At the moment, the BMW M2 Competition is the media sports car darling. It’s the small, punchy, everyday sports car that everyone seems to love. However, a couple of years ago, that car was the Porsche Cayman GT4. The GT4 is no longer in production but during its run it was considered the best driving small sports car on the market, especially at the price. So what happens if the current and previous sports car champions go head-to-head? That’s what Piston Heads intended to find out.

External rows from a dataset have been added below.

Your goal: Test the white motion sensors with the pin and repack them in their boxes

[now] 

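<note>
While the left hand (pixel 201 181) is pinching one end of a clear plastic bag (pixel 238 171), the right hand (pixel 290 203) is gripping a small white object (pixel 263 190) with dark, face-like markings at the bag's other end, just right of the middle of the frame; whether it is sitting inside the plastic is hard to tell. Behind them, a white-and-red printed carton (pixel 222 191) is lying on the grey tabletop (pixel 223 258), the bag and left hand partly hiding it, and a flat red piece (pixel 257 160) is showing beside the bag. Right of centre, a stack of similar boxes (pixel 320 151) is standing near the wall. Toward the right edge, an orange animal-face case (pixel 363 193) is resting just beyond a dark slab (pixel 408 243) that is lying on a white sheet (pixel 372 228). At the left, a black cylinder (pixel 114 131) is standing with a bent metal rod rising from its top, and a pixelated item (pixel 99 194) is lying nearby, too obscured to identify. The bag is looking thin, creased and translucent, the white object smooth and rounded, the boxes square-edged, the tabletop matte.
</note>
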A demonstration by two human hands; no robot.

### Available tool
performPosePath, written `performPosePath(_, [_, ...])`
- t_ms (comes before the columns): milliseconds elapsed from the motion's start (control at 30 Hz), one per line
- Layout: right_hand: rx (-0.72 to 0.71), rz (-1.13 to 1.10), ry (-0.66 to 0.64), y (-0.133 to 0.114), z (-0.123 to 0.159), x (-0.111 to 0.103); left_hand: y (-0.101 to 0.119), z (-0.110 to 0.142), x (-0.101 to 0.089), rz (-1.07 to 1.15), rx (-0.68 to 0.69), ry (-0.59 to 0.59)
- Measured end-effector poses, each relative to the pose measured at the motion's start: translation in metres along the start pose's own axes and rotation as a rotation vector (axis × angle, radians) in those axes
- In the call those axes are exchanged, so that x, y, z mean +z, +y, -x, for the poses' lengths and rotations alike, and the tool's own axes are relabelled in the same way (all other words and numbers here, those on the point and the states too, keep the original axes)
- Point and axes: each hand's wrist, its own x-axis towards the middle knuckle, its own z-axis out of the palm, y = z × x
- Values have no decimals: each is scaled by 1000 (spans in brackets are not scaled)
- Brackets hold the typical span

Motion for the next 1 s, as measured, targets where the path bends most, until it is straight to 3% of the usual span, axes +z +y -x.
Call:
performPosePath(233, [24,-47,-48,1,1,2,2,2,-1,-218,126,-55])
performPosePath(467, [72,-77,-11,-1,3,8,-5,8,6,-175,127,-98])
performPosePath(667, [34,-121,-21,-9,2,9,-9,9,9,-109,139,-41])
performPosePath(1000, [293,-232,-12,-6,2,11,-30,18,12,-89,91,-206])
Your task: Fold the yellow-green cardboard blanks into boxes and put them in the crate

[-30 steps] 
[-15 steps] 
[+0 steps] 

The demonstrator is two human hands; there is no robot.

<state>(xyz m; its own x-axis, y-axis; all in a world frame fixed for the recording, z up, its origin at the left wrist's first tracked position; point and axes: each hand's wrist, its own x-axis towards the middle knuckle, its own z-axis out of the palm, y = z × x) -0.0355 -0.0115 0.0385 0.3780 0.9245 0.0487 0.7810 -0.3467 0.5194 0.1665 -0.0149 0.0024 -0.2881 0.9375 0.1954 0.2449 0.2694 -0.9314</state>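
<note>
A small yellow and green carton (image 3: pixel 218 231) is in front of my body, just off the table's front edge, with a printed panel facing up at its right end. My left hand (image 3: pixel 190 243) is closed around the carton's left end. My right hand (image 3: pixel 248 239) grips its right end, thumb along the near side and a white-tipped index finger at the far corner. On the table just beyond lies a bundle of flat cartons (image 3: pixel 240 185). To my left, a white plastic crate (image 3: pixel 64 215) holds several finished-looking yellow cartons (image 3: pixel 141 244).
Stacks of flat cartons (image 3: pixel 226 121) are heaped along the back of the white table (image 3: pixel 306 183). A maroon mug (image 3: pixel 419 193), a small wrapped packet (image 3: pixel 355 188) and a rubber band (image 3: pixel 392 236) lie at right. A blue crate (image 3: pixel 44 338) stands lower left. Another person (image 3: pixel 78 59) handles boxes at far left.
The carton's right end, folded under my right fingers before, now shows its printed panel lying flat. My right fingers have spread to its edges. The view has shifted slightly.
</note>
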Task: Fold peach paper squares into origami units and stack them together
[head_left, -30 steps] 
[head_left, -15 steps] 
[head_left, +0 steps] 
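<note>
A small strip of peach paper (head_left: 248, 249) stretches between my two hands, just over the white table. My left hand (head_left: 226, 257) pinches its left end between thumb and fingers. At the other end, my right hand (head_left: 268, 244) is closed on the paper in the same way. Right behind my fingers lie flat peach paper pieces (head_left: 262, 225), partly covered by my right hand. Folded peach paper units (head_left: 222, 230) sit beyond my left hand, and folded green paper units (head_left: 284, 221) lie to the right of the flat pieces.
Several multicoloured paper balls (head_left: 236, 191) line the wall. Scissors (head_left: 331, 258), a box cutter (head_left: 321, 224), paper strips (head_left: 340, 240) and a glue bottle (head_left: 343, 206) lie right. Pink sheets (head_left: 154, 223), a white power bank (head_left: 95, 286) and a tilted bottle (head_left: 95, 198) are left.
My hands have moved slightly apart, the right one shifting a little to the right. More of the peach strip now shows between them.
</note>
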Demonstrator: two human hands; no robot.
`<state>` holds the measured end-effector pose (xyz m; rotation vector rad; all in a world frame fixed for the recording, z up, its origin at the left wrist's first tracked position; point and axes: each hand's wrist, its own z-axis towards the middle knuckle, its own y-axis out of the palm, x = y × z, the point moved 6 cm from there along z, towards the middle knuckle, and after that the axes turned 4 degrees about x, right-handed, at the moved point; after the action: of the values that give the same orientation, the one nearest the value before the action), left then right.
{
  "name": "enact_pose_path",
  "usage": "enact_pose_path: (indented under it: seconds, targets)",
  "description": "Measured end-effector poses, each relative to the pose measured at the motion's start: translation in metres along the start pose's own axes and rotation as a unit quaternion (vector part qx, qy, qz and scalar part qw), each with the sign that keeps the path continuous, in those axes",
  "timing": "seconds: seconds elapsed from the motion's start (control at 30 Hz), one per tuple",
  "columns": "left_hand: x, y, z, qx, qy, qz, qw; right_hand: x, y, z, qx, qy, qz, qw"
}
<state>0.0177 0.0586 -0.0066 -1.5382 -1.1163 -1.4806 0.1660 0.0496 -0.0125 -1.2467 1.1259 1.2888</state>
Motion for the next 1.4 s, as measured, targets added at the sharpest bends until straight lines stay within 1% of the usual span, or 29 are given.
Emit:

The two cars are very interesting to put together. While they’re both very similar in some ways; both having six-cylinder engines, six-speed manuals and rear-wheel drive; they’re both very different in other ways; the M2 being front-engine and the GT4 mid-engine, one being turbocharged and the other free-breathing and one having four seats and the other two seats, respectively. Also, the M2 Competition can be purchased brand-new right now but the GT4 has to be bought used. Despite that, the little Porsche is still worth a lot more than the Bimmer.
Without considering their differences in price/value/practicality, which is the better driver’s car? The Porsche Cayman GT4 and it’s not that close. According to PH, the GT4 is just a class above the M2 Competition. Though, that’s not an indictment of the BMW so much as it is praise for the Porsche. The Cayman GT4 is one of the finest driving instruments of our time. It’s the sort of thing that comes around once every few decades and rewrites the book.
PH is also incredibly laudatory of the BMW M2 Competition, saying “the BMW couldn’t really lose here, and it emerges with the clear moral triumph of being perhaps the most amusing and mischievous way to spend £50k on an everyday new car.” That’s because even if the GT4 was better, the deck was already stacked against the M2. The GT4 is based on a bespoke mid-engine sports car chassis that was then fettled with by the same people who develop the 911 GT3 RS. The M2 Competition is based off of the same chassis as the BMW 220d. So the fact that it can keep up with the GT-level Porsche gives it a moral victory.